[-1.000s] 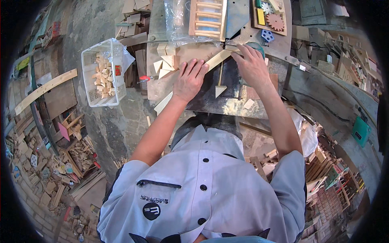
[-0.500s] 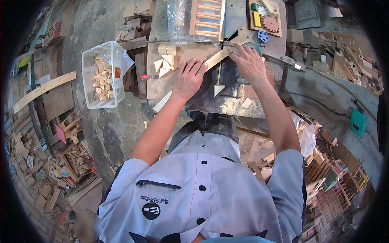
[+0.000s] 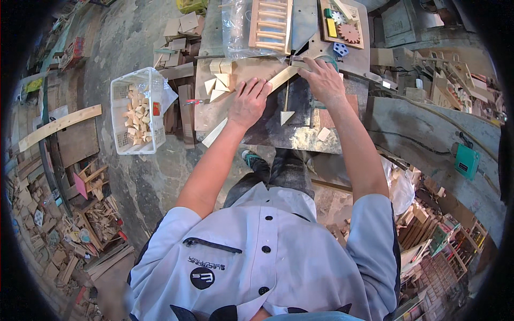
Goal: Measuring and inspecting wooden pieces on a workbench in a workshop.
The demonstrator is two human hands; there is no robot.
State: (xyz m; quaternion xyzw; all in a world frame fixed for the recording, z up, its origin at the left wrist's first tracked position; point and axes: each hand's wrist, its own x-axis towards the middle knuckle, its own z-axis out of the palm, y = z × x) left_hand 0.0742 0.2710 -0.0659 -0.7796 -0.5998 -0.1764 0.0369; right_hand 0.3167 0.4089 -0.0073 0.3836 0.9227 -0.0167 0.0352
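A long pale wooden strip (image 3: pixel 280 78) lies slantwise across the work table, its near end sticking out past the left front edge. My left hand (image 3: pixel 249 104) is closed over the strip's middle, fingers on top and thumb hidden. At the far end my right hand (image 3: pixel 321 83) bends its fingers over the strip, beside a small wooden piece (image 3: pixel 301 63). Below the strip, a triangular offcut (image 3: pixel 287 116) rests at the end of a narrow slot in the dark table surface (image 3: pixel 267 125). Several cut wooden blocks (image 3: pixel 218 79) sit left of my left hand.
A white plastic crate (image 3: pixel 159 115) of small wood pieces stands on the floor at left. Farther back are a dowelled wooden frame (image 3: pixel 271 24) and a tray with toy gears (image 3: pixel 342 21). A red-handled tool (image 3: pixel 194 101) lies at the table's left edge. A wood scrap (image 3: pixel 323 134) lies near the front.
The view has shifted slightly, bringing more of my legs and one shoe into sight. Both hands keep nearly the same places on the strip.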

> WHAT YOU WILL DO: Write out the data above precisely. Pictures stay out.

> RESPONSE FOR THIS EXERCISE:
[-1.000s] 
[-0.500s] 
[+0.000s] 
Goal: Measuring and inspecting wooden pieces on a workbench in a workshop.
The demonstrator is two human hands; there is no robot.
State: (xyz m; quaternion xyzw; all in a world frame fixed for the recording, z up, its origin at the left wrist's first tracked position; point and axes: each hand's wrist, its own x-axis towards the middle knuckle, its own z-axis out of the palm, y = z × x) left_hand 0.0742 0.2710 -0.0659 -0.7796 -0.5998 -0.1764 0.0369; right_hand 0.3167 0.4089 -0.0073 0.3836 0.9227 -0.0167 0.0352
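A long pale wooden strip (image 3: pixel 280 78) lies slantwise across the work table, its near end sticking out past the left front edge. My left hand (image 3: pixel 249 104) is closed over the strip's middle, fingers on top and thumb hidden. At the far end my right hand (image 3: pixel 321 83) bends its fingers over the strip, beside a small wooden piece (image 3: pixel 301 63). Below the strip, a triangular offcut (image 3: pixel 287 116) rests at the end of a narrow slot in the dark table surface (image 3: pixel 267 125). Several cut wooden blocks (image 3: pixel 218 79) sit left of my left hand.
A white plastic crate (image 3: pixel 159 115) of small wood pieces stands on the floor at left. Farther back are a dowelled wooden frame (image 3: pixel 271 24) and a tray with toy gears (image 3: pixel 342 21). A red-handled tool (image 3: pixel 194 101) lies at the table's left edge. A wood scrap (image 3: pixel 323 134) lies near the front.
The view has shifted slightly, bringing more of my legs and one shoe into sight. Both hands keep nearly the same places on the strip.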

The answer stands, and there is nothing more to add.